→ ACTIVITY
Nothing but the lines from the first line of the entries through the line with "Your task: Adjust" should appear in the answer, transcribed exactly and free of pictures.

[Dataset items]

Content starts

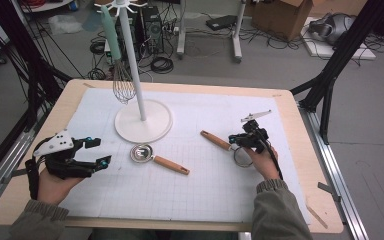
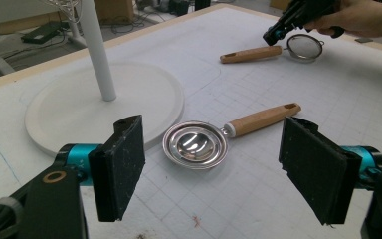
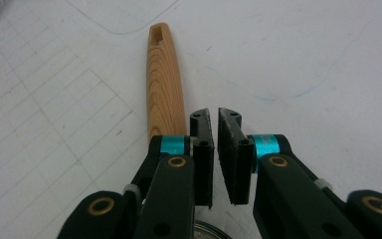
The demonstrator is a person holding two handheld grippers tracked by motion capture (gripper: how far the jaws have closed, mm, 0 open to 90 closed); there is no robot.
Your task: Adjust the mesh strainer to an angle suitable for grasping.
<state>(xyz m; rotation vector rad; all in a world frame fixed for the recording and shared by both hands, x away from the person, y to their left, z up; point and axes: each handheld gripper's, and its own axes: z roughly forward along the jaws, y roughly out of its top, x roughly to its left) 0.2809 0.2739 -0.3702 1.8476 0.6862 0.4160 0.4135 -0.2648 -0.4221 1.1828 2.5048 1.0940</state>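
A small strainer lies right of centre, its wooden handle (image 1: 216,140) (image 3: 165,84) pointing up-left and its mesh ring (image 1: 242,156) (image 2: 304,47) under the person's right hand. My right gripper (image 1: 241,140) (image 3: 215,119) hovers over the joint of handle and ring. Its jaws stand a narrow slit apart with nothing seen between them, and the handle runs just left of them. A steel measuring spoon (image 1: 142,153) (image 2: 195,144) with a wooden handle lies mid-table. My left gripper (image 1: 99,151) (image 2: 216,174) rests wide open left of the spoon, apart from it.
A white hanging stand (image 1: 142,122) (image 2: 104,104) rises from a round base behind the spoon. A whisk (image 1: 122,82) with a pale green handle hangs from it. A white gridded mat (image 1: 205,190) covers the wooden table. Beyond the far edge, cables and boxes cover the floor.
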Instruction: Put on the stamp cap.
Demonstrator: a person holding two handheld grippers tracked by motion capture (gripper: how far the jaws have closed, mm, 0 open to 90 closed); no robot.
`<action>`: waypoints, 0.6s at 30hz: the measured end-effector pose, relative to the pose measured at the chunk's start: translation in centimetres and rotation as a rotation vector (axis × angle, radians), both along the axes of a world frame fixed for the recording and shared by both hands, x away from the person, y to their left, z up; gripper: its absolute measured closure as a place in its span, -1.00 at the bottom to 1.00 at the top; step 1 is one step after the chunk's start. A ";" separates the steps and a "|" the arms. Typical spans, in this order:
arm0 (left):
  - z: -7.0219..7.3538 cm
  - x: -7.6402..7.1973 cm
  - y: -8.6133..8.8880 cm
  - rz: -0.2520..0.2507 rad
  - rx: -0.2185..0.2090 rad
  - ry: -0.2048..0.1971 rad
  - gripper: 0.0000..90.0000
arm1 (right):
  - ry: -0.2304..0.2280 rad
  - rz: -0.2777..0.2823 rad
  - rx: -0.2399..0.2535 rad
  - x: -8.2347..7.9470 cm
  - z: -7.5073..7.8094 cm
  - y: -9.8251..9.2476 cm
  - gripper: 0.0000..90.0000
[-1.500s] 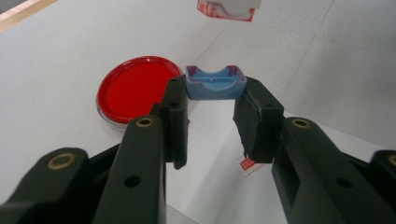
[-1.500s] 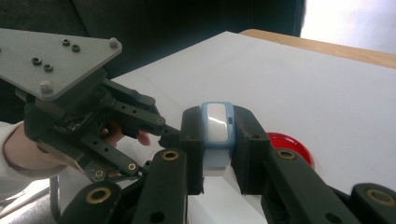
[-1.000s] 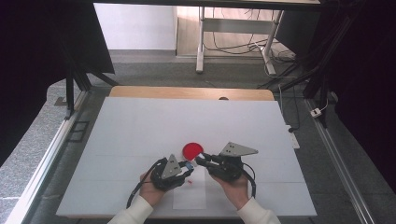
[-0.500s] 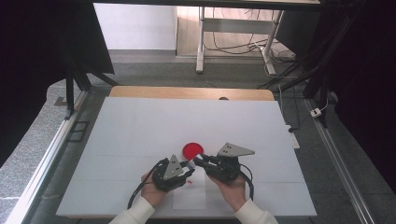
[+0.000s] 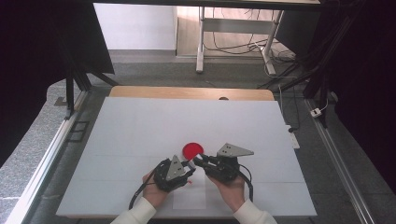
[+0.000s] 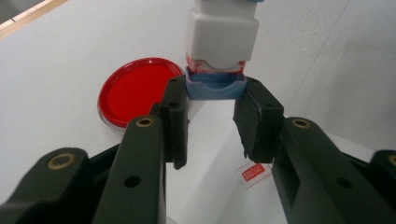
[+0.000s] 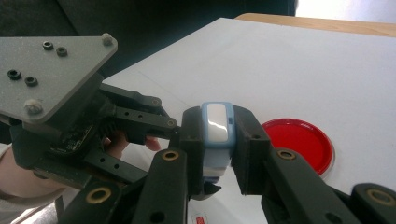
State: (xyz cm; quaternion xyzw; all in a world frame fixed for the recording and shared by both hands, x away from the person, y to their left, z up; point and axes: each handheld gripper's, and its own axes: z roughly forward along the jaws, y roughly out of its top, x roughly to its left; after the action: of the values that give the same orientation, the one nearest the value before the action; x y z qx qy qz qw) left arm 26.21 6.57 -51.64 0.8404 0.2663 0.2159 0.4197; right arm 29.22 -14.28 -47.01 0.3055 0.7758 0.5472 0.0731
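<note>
A small stamp with a white body (image 6: 223, 32) and a blue end piece (image 6: 215, 86) is held between both grippers, just above the table. My left gripper (image 6: 215, 95) is shut on the blue end piece, one jaw on each side. My right gripper (image 7: 219, 135) is shut on the stamp's body (image 7: 217, 123), facing the left gripper (image 5: 186, 165) tip to tip. In the high view the right gripper (image 5: 200, 161) meets the left one near the table's front middle. A round red ink pad (image 5: 192, 150) lies on the table just beyond the tips.
A white sheet of paper (image 5: 189, 196) lies under the hands and carries a small red stamped mark (image 6: 253, 171). The white table top (image 5: 140, 126) stretches wide on all sides, with a wooden edge (image 5: 187, 92) at the far end. Metal rails run along both sides.
</note>
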 end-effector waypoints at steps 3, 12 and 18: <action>0.0 0.0 0.0 0.003 0.002 -0.004 0.45 | 0.004 -0.004 0.000 0.0 -0.1 0.1 0.67; 0.0 -0.1 0.0 0.002 0.002 -0.006 0.45 | 0.011 -0.010 0.002 0.0 -0.1 0.1 0.67; 0.0 -0.1 -0.1 0.003 0.001 -0.007 0.45 | 0.015 -0.008 0.006 0.0 -0.2 0.1 0.67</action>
State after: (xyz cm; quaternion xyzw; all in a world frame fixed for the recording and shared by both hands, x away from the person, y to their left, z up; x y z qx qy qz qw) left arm 26.10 6.48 -51.62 0.8394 0.2662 0.2197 0.4199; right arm 29.23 -14.17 -47.18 0.3129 0.7735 0.5469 0.0686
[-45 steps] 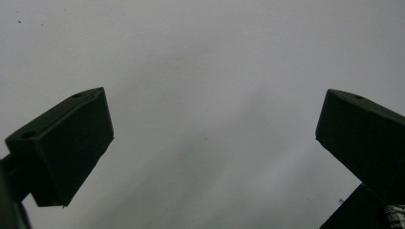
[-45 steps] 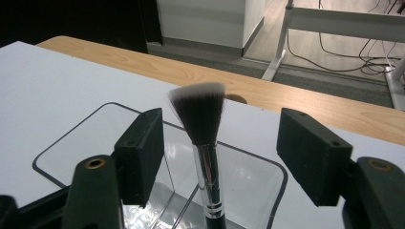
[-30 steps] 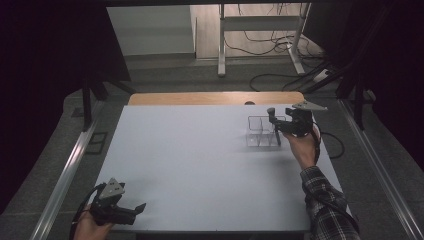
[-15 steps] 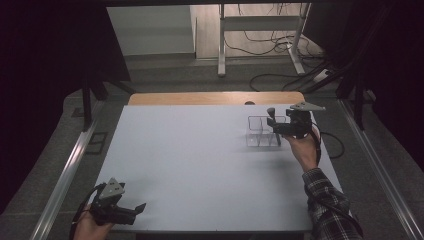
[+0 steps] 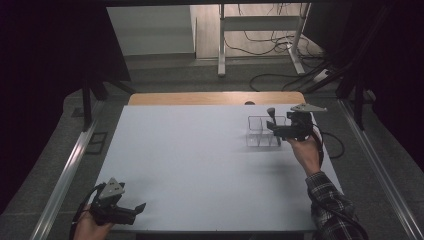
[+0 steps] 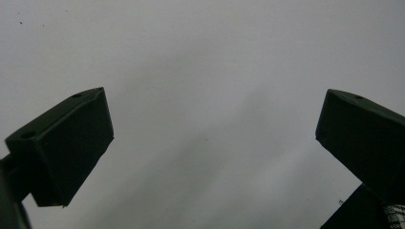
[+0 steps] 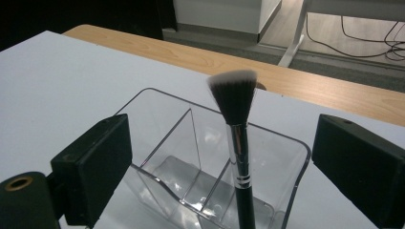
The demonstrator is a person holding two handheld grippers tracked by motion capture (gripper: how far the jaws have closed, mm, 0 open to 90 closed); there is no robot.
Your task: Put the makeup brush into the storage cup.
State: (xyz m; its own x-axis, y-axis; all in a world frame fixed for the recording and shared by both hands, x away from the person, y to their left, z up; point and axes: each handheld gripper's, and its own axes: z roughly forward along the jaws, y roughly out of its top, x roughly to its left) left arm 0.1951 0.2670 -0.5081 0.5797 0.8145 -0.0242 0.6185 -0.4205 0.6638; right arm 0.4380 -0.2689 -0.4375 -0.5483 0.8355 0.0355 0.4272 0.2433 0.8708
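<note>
Table (image 5: pixel 200 165) took frame centre, wide bare stretch between hands. Organizer (image 5: pixel 262 132) sat upper right, near far edge. Brush (image 7: pixel 237 143) stood upright inside it, bristles up. Right gripper (image 7: pixel 219 167) had just opened, jaws wide, brush between, untouched. Left gripper (image 5: pixel 141 207) at lower-left edge, gaping, empty.

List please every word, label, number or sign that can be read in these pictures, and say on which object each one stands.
There are none: no readable text anywhere.
Makeup brush: no print visible on its handle or metal band.
Clear organizer: plain, no label.
White table: blank.
Right tool and left tool: plain black jaws, no marking.
</note>
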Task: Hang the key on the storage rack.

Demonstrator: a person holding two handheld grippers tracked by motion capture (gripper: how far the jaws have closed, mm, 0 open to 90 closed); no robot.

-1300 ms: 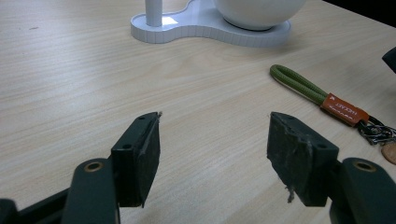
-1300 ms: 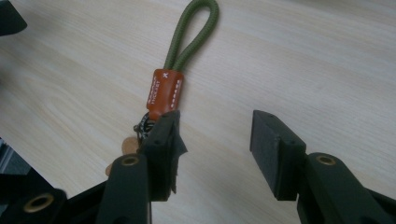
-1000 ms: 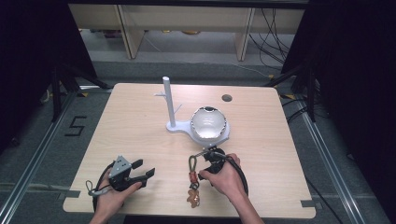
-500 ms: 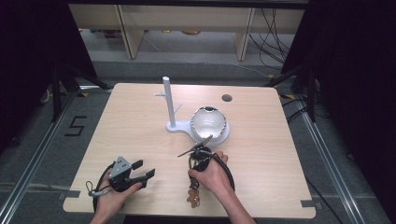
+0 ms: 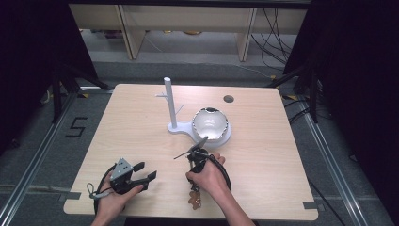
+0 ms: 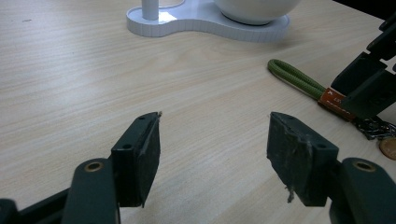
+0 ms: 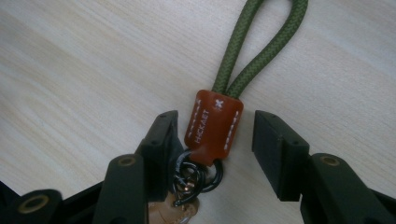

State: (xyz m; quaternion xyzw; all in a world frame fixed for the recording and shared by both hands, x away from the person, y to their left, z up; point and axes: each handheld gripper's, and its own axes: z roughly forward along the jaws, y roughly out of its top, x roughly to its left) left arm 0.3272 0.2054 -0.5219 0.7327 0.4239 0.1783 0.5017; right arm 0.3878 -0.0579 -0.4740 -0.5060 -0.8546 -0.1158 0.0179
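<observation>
While the keychain lies flat on the counter, these points hold:
Left tool point(image 6: 212, 154): near the front edge, jaws spread wide, holding nothing.
Keychain point(image 7: 214, 123): between the hands, just beside the right tool point(image 7: 215, 142); light, cord soft and limp, rings loose.
Best hold: the stiff brown leather tab, I think.
Right tool state: jaws open on both sides of the tab, not yet pinching.
White stand point(image 5: 175, 127): farther back, with bowl point(image 5: 210, 123).
</observation>
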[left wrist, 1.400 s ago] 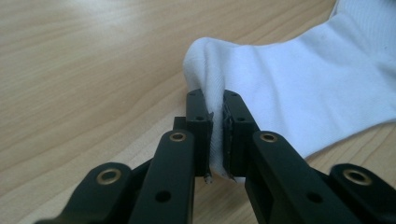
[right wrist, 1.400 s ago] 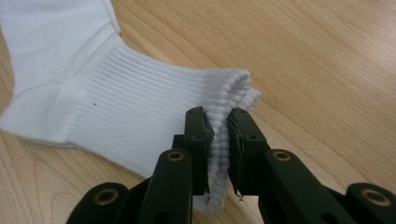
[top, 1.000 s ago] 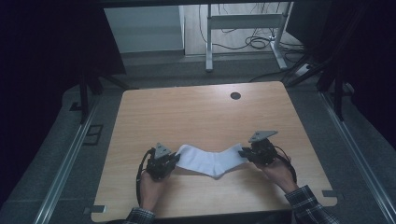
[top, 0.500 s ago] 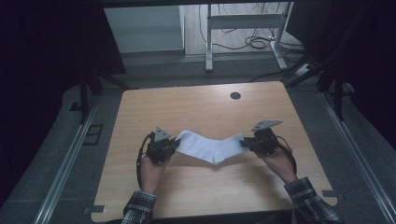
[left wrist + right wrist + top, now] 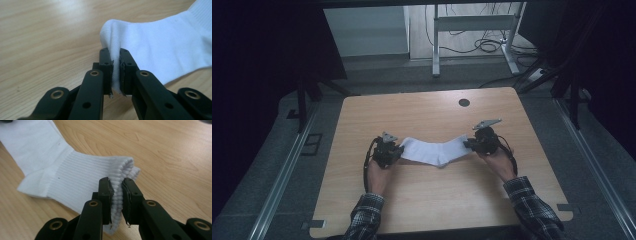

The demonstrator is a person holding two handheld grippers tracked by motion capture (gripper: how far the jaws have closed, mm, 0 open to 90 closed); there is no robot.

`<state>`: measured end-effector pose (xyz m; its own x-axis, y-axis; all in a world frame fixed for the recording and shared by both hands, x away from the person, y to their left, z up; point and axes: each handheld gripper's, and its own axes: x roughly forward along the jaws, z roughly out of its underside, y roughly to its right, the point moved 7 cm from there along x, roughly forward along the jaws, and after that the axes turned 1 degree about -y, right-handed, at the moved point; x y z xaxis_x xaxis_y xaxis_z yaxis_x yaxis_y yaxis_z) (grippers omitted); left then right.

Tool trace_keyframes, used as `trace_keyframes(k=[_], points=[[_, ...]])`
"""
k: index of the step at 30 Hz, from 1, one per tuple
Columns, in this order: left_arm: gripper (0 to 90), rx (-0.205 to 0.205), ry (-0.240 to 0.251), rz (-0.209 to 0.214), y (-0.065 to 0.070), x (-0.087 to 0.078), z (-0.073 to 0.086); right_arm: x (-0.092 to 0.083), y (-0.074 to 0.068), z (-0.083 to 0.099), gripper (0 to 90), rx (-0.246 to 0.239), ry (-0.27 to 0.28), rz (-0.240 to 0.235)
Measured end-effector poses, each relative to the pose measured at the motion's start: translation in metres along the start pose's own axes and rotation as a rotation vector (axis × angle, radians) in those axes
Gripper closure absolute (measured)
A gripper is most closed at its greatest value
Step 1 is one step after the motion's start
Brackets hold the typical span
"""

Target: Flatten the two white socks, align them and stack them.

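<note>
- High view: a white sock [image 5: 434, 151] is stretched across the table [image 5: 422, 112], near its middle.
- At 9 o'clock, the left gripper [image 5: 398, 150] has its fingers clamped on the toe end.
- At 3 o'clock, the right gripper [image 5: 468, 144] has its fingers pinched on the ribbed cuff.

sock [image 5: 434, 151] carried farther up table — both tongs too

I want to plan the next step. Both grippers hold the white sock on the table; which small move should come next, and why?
Probably draw the two grippers slightly apart. The left gripper pinches the toe end and the right gripper pinches the ribbed cuff, yet the sock sags in a bend between them on the table.
</note>
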<state>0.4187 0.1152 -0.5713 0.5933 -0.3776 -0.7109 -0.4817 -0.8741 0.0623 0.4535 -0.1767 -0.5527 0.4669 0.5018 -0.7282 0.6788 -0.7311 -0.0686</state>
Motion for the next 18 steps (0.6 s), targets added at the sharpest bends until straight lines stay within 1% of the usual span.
trace_keyframes(k=[3, 4, 6, 8, 10, 11, 16, 18], points=[[81.2, 0.015, -0.022, -0.017, 0.001, 0.008, 0.006, 0.008, 0.002, 0.007, 75.9, -0.005, -0.015, 0.004], [80.4, 0.026, -0.03, -0.025, 0.001, 0.011, 0.009, 0.01, 0.003, 0.009, 75.4, -0.01, -0.021, 0.007], [75.7, 0.027, -0.019, -0.035, 0.001, 0.012, 0.011, 0.013, 0.004, 0.014, 73.6, -0.011, -0.031, 0.014], [71.0, 0.005, -0.012, -0.037, -0.001, 0.012, 0.011, 0.016, 0.006, 0.017, 70.2, 0.004, -0.035, 0.007], [64.2, -0.013, -0.017, -0.029, -0.004, 0.012, 0.012, 0.017, 0.008, 0.017, 66.9, 0.018, -0.037, 0.002], [62.5, -0.023, -0.02, -0.026, -0.005, 0.012, 0.012, 0.017, 0.008, 0.017, 65.0, 0.017, -0.037, 0.003], [50.1, -0.034, -0.019, -0.048, -0.01, 0.01, 0.012, 0.016, 0.011, 0.018, 55.4, 0.027, -0.03, 0.01], [47.8, -0.041, -0.01, -0.047, -0.011, 0.009, 0.011, 0.016, 0.011, 0.018, 50.9, 0.02, -0.027, 0.012]])
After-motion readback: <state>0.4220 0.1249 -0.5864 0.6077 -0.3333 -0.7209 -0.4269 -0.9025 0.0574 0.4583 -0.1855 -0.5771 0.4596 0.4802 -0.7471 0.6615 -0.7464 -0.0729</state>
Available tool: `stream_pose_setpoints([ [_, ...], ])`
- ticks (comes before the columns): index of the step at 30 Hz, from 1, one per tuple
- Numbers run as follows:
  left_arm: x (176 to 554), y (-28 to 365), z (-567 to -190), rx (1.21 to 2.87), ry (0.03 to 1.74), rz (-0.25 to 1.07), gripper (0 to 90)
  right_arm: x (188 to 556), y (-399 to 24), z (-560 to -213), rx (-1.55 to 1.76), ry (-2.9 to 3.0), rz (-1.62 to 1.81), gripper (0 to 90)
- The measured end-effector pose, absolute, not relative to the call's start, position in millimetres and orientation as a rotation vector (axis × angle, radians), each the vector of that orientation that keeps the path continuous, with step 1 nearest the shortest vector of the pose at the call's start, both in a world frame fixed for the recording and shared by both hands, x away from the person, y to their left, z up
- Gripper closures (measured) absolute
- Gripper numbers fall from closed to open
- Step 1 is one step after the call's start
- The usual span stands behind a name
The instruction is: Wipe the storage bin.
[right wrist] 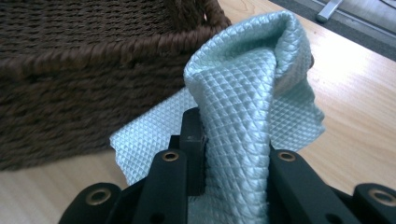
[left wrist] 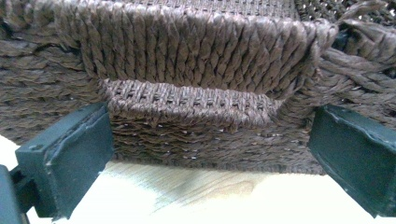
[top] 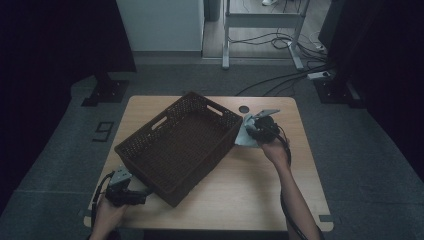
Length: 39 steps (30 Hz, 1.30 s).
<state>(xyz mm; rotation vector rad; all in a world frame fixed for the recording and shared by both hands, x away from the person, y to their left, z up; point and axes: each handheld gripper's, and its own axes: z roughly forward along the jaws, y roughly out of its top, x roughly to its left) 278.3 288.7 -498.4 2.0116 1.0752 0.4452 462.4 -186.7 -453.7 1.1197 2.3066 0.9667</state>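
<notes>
A dark brown woven basket stands askew in the middle of the wooden table. My right gripper is just off the basket's right side, shut on a pale green waffle-textured cloth that rises bunched between its jaws and drapes to the table. The same cloth touches the basket's wall. My left gripper lies at the basket's near left corner, open, its jaws spread on either side of the woven handle notch without touching it.
A round cable hole sits near the table's far edge. Beyond the table stand a white cabinet and a metal desk frame with cables on the floor. Black stands flank the table at both sides.
</notes>
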Motion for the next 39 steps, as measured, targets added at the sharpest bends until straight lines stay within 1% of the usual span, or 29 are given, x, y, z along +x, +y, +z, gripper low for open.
stream_pose_setpoints([
  [6, 278.3, 286.9, -499.5, 2.009, 1.058, 0.451, 0.0, 471.7, -173.5, -456.9, 1.098, 2.307, 0.979, 73.8],
  [12, 278.2, 286.0, -499.5, 2.013, 1.051, 0.457, 0.0, 468.4, -163.9, -459.1, 1.031, 2.339, 0.999, 74.0],
  [39, 277.9, 286.0, -500.6, 2.002, 1.054, 0.457, 0.0, 420.5, -130.8, -467.4, 0.803, 2.459, 1.096, 74.2],
])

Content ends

→ EXERCISE SOLUTION
The demonstrator is a person holding two handheld grippers tracked by motion capture (gripper: how far the jaws have closed, mm, 0 open to 90 closed); there is no robot.
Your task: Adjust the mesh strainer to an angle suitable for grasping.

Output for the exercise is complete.